Here's how, using an approximate patched conic technique.

The $\Delta V$ using instantaneous (e.g. chemical propulsion) maneuvers can be determined by repeated application of this equation that simply says that the total energy is the sum of the kinetic energy and the potential energy:

$\mathcal{E}=\frac{v^2}{2}-\frac{\mu}{r}$

where $\mathcal{E}$ is the total energy per unit mass of the object or the "specific energy", $v$ is the velocity of the object at the current position, $\mu$ is the GM of the central body, i.e.

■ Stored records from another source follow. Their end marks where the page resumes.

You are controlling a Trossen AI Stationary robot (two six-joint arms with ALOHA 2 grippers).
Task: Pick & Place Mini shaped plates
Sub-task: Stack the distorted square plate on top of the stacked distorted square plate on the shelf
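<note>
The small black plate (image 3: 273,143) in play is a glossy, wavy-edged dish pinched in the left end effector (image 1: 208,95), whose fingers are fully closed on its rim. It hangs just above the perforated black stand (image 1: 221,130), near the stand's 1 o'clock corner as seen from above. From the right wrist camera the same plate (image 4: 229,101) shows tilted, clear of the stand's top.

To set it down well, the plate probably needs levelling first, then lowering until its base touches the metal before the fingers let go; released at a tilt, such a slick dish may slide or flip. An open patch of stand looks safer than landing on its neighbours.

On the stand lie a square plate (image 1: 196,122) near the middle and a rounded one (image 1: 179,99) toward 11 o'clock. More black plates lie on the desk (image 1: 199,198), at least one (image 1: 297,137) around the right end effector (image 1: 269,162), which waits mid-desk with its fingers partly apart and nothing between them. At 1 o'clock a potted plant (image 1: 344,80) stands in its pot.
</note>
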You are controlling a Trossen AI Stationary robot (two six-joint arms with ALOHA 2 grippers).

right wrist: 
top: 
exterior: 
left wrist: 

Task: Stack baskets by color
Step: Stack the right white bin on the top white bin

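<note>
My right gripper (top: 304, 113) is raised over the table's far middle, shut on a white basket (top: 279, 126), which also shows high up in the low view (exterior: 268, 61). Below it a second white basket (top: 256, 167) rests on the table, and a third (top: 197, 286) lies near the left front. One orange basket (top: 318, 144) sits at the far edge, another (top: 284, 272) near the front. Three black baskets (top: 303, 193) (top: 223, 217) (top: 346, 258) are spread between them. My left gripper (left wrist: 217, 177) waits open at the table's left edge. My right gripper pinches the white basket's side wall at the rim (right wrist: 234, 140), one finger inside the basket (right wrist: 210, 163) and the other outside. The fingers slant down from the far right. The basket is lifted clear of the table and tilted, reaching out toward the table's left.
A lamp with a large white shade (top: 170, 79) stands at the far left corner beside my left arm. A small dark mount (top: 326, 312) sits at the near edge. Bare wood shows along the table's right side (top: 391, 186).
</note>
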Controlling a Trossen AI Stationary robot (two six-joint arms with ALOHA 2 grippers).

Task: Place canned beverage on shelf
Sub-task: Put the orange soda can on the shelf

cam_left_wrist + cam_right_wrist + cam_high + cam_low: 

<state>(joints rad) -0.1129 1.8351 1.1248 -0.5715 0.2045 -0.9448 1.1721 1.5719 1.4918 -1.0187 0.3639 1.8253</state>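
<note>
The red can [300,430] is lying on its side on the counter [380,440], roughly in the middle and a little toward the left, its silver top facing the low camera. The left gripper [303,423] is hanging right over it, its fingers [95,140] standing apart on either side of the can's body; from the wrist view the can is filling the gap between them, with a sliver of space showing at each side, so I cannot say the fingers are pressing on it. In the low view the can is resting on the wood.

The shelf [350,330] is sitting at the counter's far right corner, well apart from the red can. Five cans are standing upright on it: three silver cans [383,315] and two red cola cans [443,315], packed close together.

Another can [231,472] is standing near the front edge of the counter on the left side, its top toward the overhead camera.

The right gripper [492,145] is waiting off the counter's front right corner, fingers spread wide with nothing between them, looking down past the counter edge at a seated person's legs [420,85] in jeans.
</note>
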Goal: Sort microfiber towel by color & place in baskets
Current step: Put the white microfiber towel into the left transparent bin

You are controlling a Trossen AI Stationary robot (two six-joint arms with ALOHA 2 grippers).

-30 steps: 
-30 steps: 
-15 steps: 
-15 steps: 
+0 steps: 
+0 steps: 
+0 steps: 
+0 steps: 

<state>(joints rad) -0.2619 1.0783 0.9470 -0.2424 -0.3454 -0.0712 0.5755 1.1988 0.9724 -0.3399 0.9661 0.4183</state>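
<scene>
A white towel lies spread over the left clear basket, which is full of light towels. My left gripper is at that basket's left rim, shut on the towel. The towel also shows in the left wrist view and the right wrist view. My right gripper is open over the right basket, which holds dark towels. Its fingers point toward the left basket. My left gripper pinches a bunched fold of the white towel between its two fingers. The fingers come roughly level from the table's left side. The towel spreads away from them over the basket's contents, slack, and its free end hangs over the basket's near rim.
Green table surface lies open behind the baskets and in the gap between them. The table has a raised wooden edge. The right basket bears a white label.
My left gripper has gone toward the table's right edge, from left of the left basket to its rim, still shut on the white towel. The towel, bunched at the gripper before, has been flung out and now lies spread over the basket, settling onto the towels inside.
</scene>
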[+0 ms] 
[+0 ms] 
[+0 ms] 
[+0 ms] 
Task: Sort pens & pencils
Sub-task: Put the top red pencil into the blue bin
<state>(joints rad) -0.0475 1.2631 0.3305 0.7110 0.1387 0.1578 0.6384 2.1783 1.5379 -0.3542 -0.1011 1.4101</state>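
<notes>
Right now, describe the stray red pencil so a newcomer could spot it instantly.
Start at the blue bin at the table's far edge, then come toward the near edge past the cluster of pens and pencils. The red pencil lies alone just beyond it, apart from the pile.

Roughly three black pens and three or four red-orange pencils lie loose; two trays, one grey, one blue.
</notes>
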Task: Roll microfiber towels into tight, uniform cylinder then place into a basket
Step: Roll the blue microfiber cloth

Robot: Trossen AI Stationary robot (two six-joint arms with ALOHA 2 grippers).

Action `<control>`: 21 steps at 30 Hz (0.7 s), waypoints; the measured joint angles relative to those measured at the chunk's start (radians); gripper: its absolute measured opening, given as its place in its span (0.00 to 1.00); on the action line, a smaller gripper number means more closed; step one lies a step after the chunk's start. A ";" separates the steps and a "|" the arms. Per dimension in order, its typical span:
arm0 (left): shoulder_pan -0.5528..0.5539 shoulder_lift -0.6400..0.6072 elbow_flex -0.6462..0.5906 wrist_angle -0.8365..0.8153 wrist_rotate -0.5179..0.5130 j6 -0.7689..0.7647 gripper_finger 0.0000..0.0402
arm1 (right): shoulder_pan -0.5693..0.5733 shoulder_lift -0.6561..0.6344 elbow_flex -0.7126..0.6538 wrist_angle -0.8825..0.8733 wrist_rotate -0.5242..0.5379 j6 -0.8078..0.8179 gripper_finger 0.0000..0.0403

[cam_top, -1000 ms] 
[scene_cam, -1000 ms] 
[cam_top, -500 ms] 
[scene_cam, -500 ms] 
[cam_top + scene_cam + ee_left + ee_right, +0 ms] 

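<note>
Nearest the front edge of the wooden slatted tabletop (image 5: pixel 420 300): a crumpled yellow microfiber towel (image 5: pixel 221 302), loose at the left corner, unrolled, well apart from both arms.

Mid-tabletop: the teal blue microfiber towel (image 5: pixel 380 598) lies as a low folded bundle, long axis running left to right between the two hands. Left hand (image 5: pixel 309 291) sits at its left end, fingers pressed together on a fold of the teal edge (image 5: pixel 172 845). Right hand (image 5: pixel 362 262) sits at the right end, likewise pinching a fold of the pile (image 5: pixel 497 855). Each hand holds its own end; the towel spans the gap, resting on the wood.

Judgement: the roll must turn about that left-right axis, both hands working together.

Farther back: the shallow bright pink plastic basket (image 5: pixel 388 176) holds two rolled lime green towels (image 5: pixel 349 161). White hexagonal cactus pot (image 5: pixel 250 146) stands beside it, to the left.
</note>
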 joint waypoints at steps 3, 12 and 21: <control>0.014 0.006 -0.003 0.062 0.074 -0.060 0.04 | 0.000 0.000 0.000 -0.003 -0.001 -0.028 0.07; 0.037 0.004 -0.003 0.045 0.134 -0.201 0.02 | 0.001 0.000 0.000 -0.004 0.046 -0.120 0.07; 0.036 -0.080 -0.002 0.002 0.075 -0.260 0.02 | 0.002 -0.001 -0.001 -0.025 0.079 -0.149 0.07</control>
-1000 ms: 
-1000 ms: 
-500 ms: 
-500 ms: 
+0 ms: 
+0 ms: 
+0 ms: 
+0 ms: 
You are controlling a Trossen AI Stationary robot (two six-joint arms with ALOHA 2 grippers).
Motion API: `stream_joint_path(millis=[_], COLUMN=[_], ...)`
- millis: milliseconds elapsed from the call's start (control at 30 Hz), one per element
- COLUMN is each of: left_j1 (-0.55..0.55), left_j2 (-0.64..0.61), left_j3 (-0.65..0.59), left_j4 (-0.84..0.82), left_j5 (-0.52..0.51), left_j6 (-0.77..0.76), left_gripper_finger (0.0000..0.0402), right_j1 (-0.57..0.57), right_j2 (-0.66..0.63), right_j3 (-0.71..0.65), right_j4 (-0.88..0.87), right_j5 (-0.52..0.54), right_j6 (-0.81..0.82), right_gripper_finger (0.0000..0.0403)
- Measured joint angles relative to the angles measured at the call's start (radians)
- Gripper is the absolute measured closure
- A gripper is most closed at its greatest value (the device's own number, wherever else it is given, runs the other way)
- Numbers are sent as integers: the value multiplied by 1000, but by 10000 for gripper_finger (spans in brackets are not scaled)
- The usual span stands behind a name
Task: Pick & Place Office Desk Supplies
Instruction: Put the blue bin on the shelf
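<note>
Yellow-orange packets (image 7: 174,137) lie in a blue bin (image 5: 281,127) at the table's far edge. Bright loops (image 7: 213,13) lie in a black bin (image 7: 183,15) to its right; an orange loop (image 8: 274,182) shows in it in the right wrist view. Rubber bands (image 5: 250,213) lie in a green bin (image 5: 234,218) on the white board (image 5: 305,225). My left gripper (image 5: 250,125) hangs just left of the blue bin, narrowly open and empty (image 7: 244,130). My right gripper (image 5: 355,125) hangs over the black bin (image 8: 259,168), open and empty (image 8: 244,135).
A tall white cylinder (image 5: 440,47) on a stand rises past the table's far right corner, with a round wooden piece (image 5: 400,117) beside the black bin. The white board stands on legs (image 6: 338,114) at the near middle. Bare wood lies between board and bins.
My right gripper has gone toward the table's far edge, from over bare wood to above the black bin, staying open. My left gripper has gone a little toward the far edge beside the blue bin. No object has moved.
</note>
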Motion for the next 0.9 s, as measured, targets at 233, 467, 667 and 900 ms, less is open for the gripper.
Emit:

Newton's gravitational constant times its mass, and $r$ is the current distance from the center of the central body.

The key is that the total energy of the object is a constant of motion over the orbit.

We will also use the fact that orbits are ellipses, and this equation, which determines that constant of motion from the apses of the orbit, i.e. the radii of the closest and farthest points in the orbit, $r_1$ and $r_2$:

$\mathcal{E}=-{\mu\over r_1+r_2}$

For an escape or inbound from escape trajectory:

$\mathcal{E}={v_\infty^2\over 2}$

where $v_\infty$ is the velocity at infinity relative to the body.

For this problem we define:

$\mu_E$ = GM of the Earth.
$\mu_M$ = GM of the Moon.
$r_E$ = low Earth orbit radius.
$r_M$ = low Mars orbit radius.
$a_M$ = semi-major axis (mean radius) of Moon orbit around Earth.

For simplicity, we will assume that the Moon's orbit is circular, which is not far from the truth.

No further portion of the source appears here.